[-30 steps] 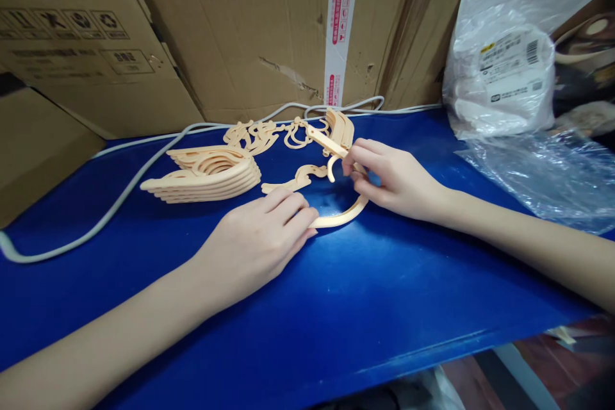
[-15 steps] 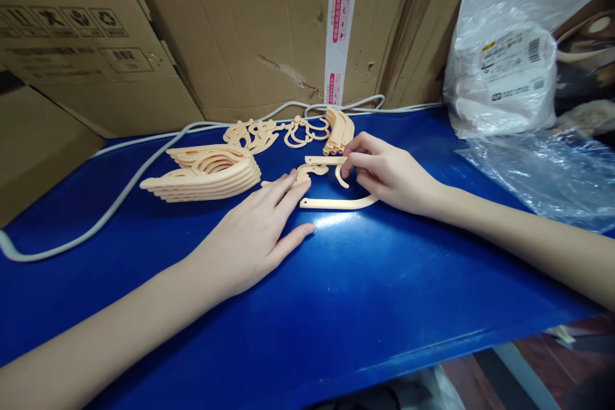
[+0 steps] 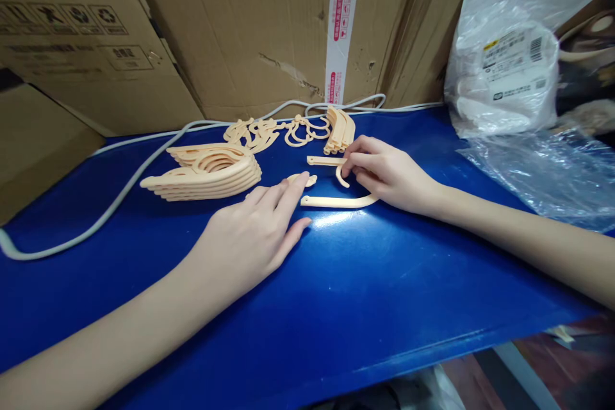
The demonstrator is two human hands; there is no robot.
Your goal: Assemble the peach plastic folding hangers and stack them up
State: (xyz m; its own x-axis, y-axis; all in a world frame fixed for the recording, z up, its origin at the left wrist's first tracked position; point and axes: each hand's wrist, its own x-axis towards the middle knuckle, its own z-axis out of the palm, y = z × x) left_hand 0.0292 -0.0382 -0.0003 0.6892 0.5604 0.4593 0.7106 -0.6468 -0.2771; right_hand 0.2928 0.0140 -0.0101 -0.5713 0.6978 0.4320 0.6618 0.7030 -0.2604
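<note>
My right hand (image 3: 382, 166) has its fingers curled and pinched on a beige plastic hanger part (image 3: 336, 202). Two straight arms with holes at their ends point left from this part, and a small curved hook (image 3: 343, 177) shows between them. Palm down, my left hand (image 3: 262, 221) has its fingers stretched out over a small beige plastic piece (image 3: 311, 180). Most of that piece is hidden under the fingers. Left of my hands lies a stack of beige hanger parts (image 3: 202, 176), nested on one another.
Behind my hands are a bundle of curved beige arms (image 3: 340, 131) and a row of loose hook pieces (image 3: 254, 134). A grey cable (image 3: 125, 195) crosses the blue table (image 3: 365, 307). Cardboard boxes (image 3: 259, 25) stand behind; plastic wrapping (image 3: 504, 77) lies at right.
My left hand has drawn slightly left, and the small piece under its fingers has shifted left and nearer, away from the hanger part. My right hand stays almost where it was.
</note>
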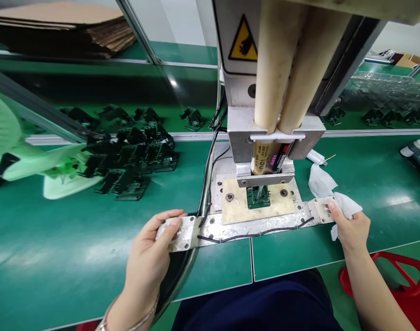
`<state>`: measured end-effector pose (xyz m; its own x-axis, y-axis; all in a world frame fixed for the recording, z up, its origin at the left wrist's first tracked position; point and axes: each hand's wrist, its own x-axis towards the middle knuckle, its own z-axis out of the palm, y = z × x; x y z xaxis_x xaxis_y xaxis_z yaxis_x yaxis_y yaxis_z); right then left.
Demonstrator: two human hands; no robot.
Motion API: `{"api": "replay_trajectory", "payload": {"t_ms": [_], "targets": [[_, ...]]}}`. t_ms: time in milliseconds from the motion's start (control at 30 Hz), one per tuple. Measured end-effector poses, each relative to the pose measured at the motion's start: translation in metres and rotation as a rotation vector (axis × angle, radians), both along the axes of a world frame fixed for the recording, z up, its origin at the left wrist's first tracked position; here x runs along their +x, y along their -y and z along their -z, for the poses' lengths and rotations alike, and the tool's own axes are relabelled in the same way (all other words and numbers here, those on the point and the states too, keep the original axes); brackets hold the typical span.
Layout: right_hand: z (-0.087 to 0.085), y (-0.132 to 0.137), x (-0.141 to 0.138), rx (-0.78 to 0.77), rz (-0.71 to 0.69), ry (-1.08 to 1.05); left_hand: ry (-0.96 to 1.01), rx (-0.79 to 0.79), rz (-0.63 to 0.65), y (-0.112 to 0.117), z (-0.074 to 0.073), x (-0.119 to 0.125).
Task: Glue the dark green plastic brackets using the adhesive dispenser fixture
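My left hand [151, 250] rests on the left end of a metal bar [251, 226], with the thumb pressed on a round button there. My right hand [349, 225] holds a crumpled white tissue [344, 204] while its thumb presses the button at the bar's right end. Between them stands a press machine [265, 92] with two cream cylinders. Its nozzle comes down onto a small green part [258, 197] seated in a beige fixture plate [237, 207].
A pile of black plastic parts [134, 156] lies at the left on the green bench [58, 239]. A light green fan [30, 161] sits at the far left. More black parts line the conveyor behind. A red stool [403, 280] shows at the lower right.
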<state>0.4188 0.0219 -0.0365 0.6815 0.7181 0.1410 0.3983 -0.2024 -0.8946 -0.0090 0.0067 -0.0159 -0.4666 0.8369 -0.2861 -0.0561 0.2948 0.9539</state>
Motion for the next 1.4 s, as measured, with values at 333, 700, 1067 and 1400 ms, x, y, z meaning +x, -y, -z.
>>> {"api": "replay_trajectory", "payload": {"t_ms": [333,700,1067,1400], "targets": [[-0.001,-0.002,0.0,-0.012,-0.028,0.024,-0.001,-0.005,-0.04,-0.002,-0.006,0.004],[-0.004,-0.001,-0.002,-0.004,-0.1,-0.037,0.004,-0.04,-0.083,-0.003,-0.014,0.009],[-0.004,-0.001,-0.002,-0.003,-0.104,-0.061,-0.001,-0.027,-0.076,-0.002,-0.009,0.007],[-0.002,0.0,0.001,-0.014,-0.119,-0.019,-0.056,-0.011,-0.042,-0.003,-0.01,0.008]]}}
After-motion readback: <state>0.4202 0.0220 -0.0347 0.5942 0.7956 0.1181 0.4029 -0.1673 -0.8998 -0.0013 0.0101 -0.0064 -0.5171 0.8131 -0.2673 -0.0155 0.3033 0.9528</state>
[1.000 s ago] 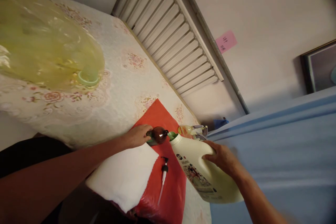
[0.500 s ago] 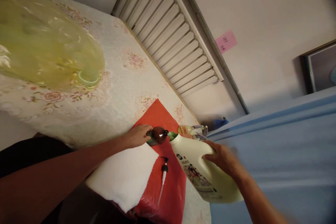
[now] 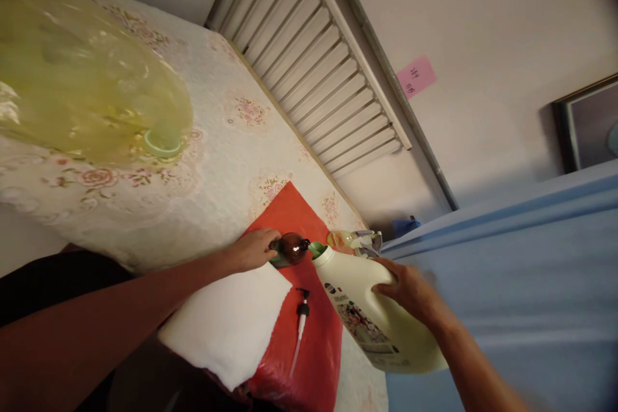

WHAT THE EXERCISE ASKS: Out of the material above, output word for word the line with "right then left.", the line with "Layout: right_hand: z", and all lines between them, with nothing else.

FINISHED EXERCISE:
`<state>`: measured end-effector pose (xyz m; its own x-axis, y-axis; all in a world frame fixed for the recording, z up, its origin at the left wrist's first tracked position; point and axes: each hand's wrist, its own x-axis towards the middle knuckle, its own z-axis out of the palm, y = z × x; x y z xaxis_x xaxis_y xaxis_z yaxis_x yaxis_y yaxis_z); right then left.
Demonstrator: two human hands; no robot.
Motion API: `{"api": "replay_trajectory", "payload": {"t_ms": [_], "targets": [[_, ...]]}}`. t_ms: time in milliseconds from the motion's start (control at 30 Hz), one per tuple. Measured end-effector poses, each relative to the pose measured at the motion's start: translation in metres and rotation as a rotation vector (axis × angle, radians), both along the axes of a world frame fixed for the recording, z up, its origin at the left wrist's first tracked position; here x runs along their +x, y along their -y and z along their -z, for the poses' lengths and rotations alike, and the tool's own axes are relabelled in the same way (all other words and numbers here, those on the point and the states too, keep the original axes); brackets hold the typical span.
Layout: right_hand: z (-0.087 to 0.085), y (-0.132 to 0.137), x (-0.141 to 0.138), rx (-0.78 to 0.77), rz (-0.71 to 0.69), ry (-1.08 to 1.05); left_hand: ry (-0.96 to 1.01), rx (-0.79 to 0.79), rz (-0.63 to 0.65), y (-0.112 to 0.117), z (-0.074 to 0.073), x (-0.119 to 0.125).

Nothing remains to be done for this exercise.